> Instructions to follow
The entries below contain a stretch that opens with the line containing "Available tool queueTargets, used" and closes with the line containing "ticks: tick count"; set down that stretch exactly, both ends included, and nothing else.

---

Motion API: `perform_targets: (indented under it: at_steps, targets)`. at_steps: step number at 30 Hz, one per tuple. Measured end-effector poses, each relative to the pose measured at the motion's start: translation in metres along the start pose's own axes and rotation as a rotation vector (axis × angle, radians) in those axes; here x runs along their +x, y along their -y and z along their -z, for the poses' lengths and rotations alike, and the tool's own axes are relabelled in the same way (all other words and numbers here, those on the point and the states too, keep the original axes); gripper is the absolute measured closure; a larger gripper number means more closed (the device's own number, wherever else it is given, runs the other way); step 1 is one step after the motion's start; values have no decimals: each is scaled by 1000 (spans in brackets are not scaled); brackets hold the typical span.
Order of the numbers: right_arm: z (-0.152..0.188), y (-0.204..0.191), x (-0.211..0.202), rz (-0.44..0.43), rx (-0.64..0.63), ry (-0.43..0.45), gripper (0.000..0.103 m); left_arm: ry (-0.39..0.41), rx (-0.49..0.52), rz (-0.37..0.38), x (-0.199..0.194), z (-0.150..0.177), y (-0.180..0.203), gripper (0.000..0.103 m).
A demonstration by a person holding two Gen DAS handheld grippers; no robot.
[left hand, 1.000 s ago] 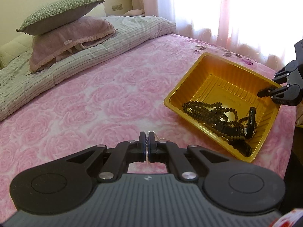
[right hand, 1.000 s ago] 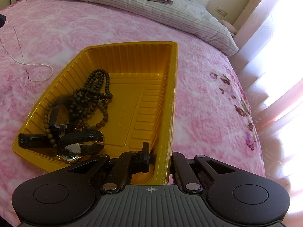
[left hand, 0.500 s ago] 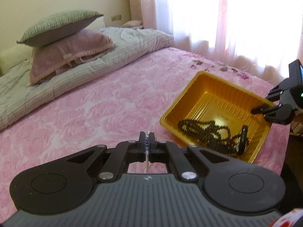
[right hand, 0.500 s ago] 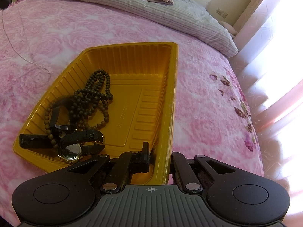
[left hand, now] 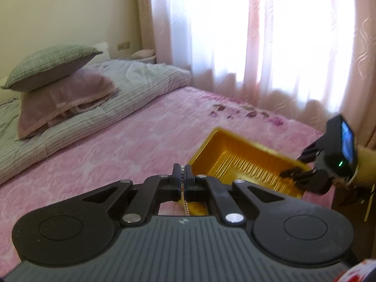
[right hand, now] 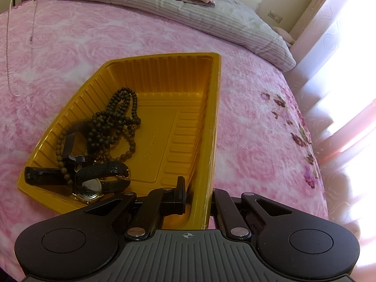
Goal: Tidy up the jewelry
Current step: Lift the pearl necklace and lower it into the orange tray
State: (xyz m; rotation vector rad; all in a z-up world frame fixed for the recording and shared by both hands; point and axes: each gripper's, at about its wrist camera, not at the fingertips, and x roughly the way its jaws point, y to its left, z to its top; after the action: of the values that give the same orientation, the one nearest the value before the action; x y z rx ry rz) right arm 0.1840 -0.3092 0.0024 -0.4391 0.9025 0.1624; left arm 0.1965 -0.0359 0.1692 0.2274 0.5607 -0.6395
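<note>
One yellow tray [right hand: 212, 108] sits on the bed. Inside the tray lie one tangle of dark wooden beads [right hand: 112, 122] whose separate strands cannot be counted, and one wristwatch [right hand: 90, 186]. Left of the tray hangs one thin chain [right hand: 8, 54]. Beyond the tray are two stacked pillows [left hand: 54, 80].

Bedroom: bed [left hand: 131, 141] with pink rose cover, striped quilt [left hand: 98, 117] along head edge, two pillows [left hand: 56, 80] stacked. Cream wall [left hand: 70, 7], socket [left hand: 123, 45]. Pink sheer curtains [left hand: 258, 35], strong backlight from window.
</note>
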Motion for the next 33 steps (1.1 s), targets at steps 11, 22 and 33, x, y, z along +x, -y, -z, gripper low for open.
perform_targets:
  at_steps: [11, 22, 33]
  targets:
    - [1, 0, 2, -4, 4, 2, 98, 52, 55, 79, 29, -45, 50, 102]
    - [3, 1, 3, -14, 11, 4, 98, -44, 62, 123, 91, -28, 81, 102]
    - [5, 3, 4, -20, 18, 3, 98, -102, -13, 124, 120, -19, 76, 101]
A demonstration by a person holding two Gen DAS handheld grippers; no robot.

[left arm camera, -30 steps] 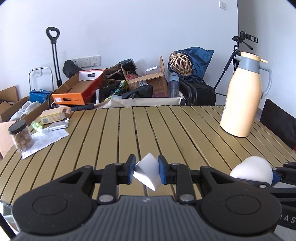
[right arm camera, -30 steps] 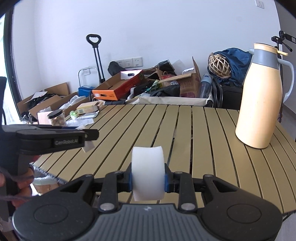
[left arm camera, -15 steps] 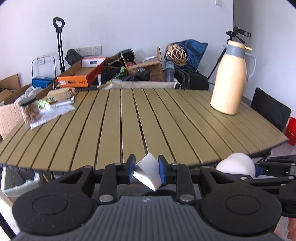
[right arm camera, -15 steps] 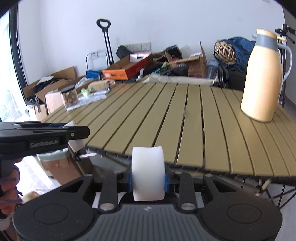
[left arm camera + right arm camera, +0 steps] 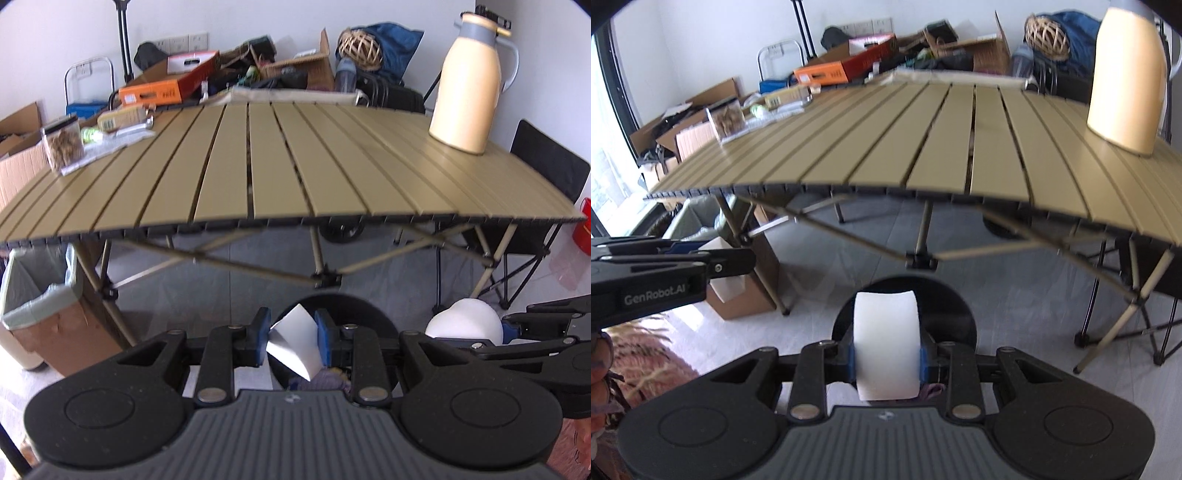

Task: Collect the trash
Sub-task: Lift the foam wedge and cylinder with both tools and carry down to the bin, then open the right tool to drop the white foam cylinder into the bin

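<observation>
Both hand-held grippers over black bin (image 5: 354,314): left (image 5: 291,341) clamps paper scrap (image 5: 293,345) (directly above opening); right (image 5: 886,360) clamps white cup (image 5: 885,347).

The black bin (image 5: 364,317) is being largely covered by the left gripper (image 5: 291,341) and its folded paper (image 5: 294,341); contents are being shown only as an unclear purple scrap. In the right wrist view, the thermos (image 5: 1126,77) is being cut off at the top edge, its lid unseen. The jar (image 5: 727,119) and packets beside it are being blurred. The white foam piece (image 5: 886,349) is having its lower end hidden behind the right gripper (image 5: 886,360) body.
</observation>
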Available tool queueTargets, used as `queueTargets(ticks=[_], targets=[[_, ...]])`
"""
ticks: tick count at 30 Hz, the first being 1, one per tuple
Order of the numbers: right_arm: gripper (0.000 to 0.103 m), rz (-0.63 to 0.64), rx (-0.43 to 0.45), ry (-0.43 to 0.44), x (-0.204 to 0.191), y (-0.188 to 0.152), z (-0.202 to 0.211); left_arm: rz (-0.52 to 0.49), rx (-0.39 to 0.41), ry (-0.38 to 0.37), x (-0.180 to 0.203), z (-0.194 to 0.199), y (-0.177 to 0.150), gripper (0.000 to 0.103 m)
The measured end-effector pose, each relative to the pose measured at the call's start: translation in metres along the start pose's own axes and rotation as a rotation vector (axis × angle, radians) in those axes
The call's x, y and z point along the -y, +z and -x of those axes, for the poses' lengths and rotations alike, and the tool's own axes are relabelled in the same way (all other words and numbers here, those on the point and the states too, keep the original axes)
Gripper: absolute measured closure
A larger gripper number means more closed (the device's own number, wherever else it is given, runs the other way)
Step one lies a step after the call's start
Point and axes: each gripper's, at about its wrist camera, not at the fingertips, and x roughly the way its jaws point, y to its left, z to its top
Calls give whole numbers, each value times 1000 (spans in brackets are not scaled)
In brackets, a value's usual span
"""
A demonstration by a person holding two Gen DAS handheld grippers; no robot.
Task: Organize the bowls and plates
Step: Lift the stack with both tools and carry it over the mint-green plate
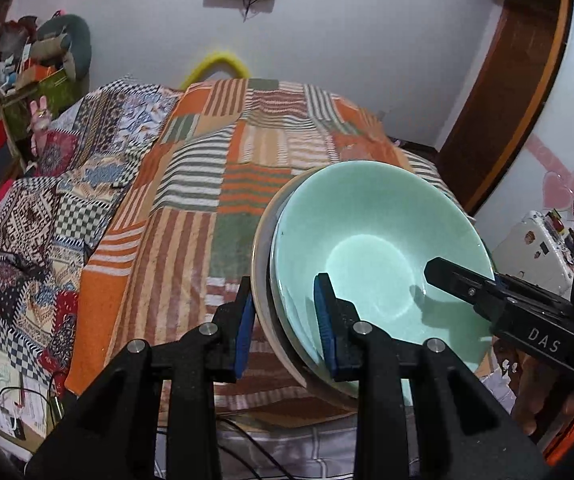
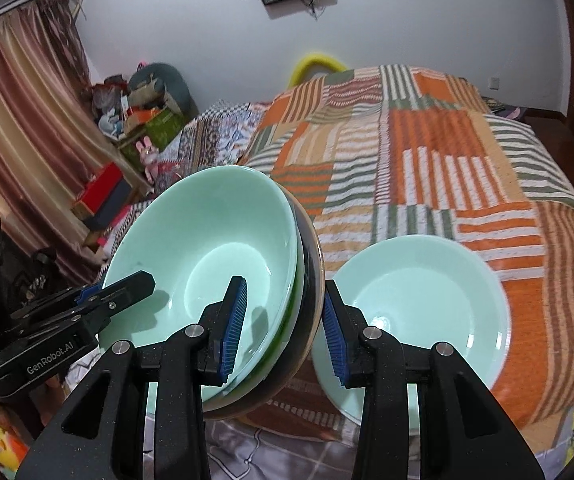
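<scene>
A stack of dishes hangs above the bed between both grippers. A mint-green bowl point(image 1: 371, 240) point(image 2: 207, 240) sits on top, with the rims of a green, a dark and a tan plate point(image 2: 311, 280) under it. My left gripper point(image 1: 285, 324) is shut on the stack's left rim, one blue pad inside the bowl and one under the tan plate point(image 1: 261, 280). My right gripper point(image 2: 283, 332) is shut on the opposite rim the same way. Each gripper shows in the other's view: the right gripper point(image 1: 467, 288) and the left gripper point(image 2: 127, 292). A second mint-green bowl point(image 2: 419, 312) lies on the bedspread to the right.
A bed with an orange, green and white striped patchwork bedspread point(image 1: 223, 168) point(image 2: 427, 152) fills the middle. Boxes and soft toys point(image 2: 143, 108) pile up by the striped curtain point(image 2: 15, 140) at the left. Cables and papers point(image 1: 11, 408) lie on the floor at the lower left.
</scene>
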Motion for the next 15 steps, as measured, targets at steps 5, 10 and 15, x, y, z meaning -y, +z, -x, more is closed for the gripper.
queueTargets(ticks=[5, 10, 15], targets=[[69, -16, 42, -19, 14, 1, 20, -35, 9, -24, 24, 4, 3, 74], [69, -35, 76, -42, 30, 0, 38, -65, 2, -46, 47, -1, 6, 74], [69, -55, 93, -71, 46, -2, 50, -97, -6, -68, 69, -9, 8, 74]])
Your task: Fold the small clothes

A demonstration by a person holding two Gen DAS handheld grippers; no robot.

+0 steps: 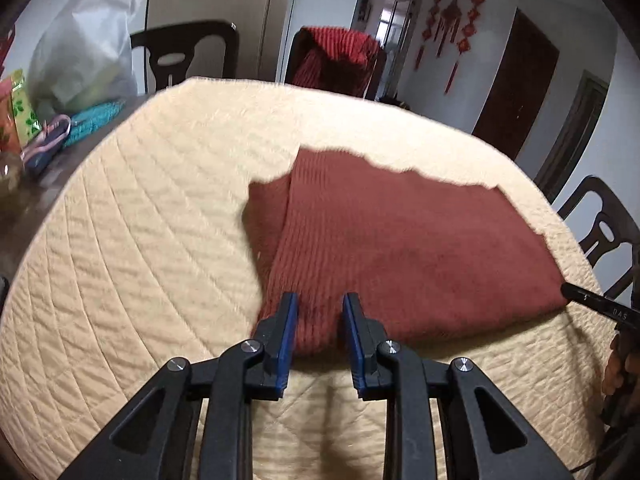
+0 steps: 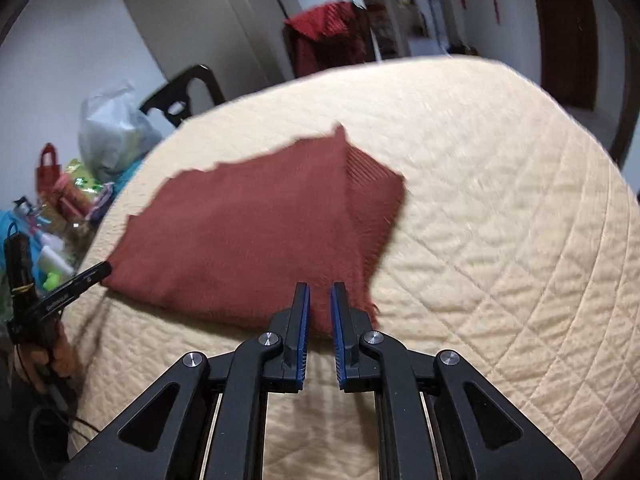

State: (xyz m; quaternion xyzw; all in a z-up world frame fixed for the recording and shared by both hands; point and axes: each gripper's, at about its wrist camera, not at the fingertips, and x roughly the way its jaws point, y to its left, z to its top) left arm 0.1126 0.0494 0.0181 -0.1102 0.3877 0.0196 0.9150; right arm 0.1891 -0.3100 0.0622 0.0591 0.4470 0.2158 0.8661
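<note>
A rust-red ribbed garment (image 1: 400, 248) lies folded on the cream quilted cover (image 1: 140, 240) of the table. My left gripper (image 1: 319, 300) is open, its blue-padded jaws a little apart over the garment's near left corner. In the right wrist view the garment (image 2: 248, 232) lies ahead, and my right gripper (image 2: 319, 292) is open with a narrow gap at the near right corner. Cloth shows between both pairs of jaws; neither visibly pinches it. The right gripper's tip shows in the left view (image 1: 576, 294); the left gripper's tip shows in the right view (image 2: 96, 272).
Dark chairs (image 1: 188, 56) stand behind the table, one draped with red cloth (image 1: 340, 56). A white plastic bag (image 1: 84, 52), snack packets and a teal item (image 1: 96, 120) sit at the table's left. The quilted cover (image 2: 500, 220) stretches right. Another chair (image 1: 604, 236) stands at the right.
</note>
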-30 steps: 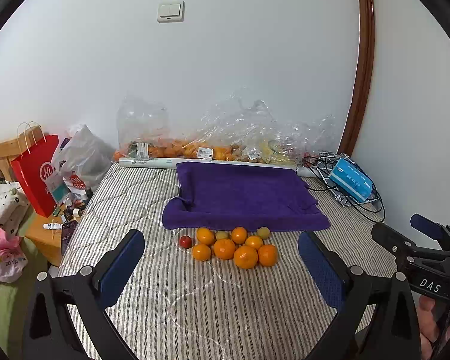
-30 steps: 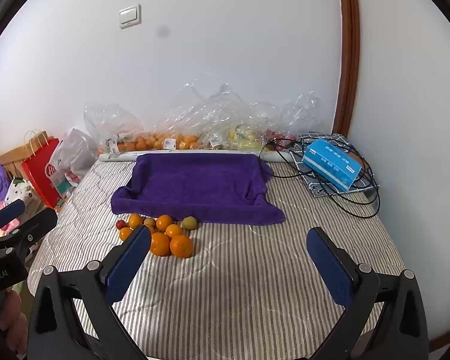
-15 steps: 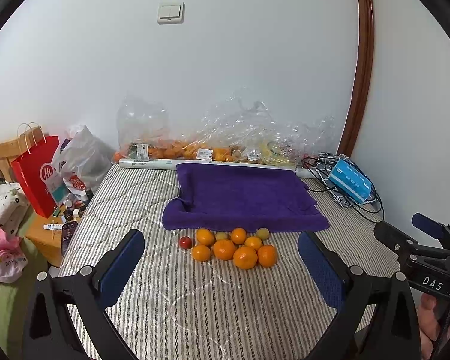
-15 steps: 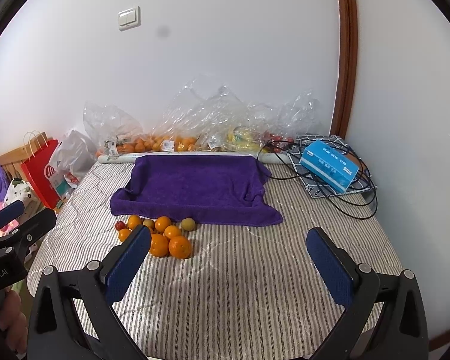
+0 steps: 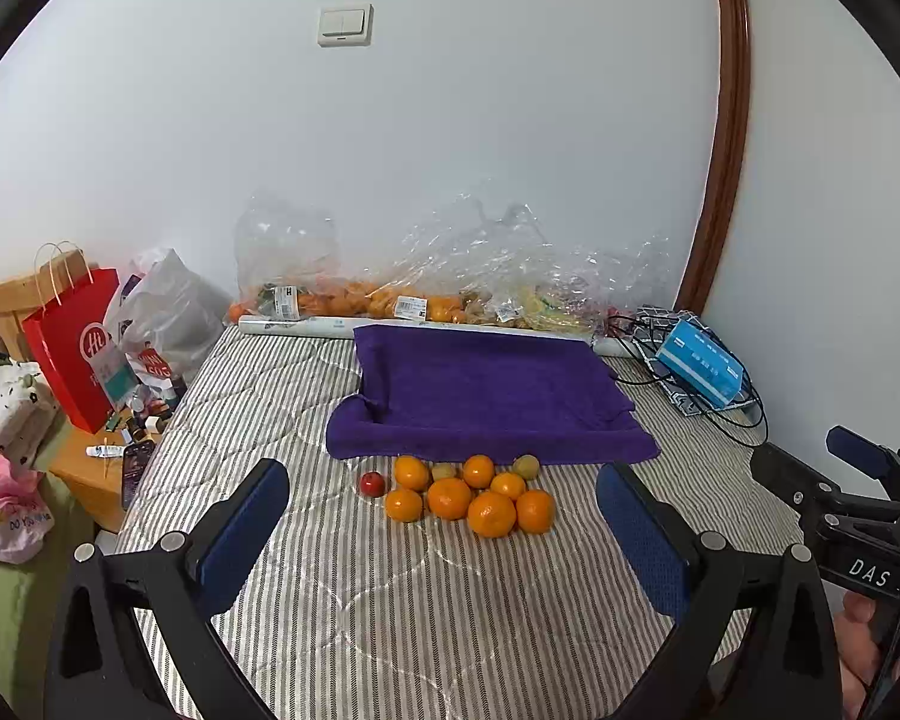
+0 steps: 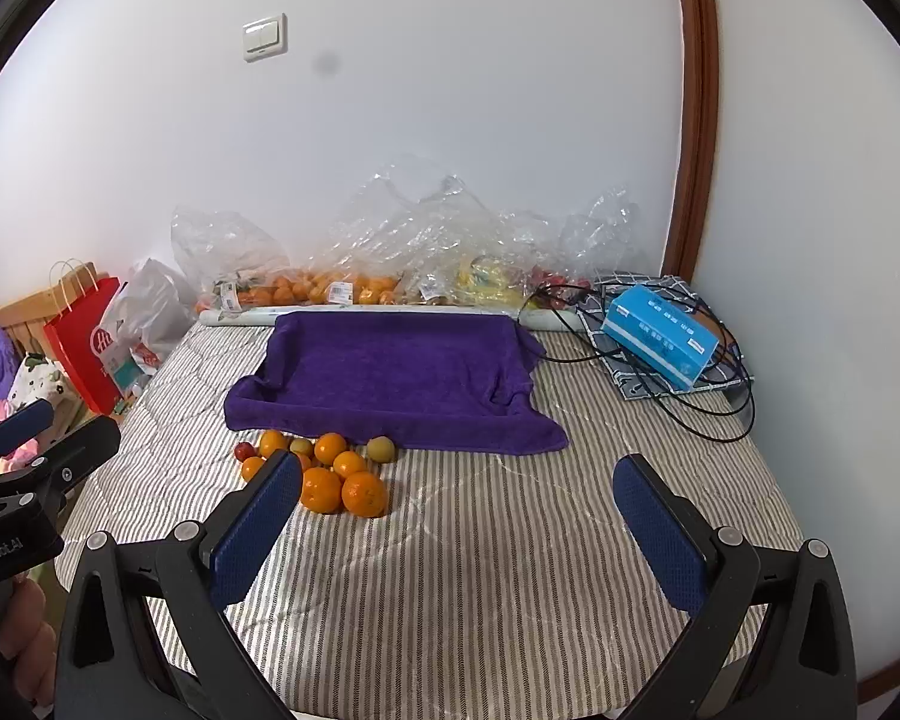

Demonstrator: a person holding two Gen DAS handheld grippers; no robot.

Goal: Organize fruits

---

> Task response
Available tool queueTargets, used as `queueTargets(ticks=[_], targets=[[_, ...]])`
"""
ticks: tick count at 30 Hz, the first being 1, one per tuple

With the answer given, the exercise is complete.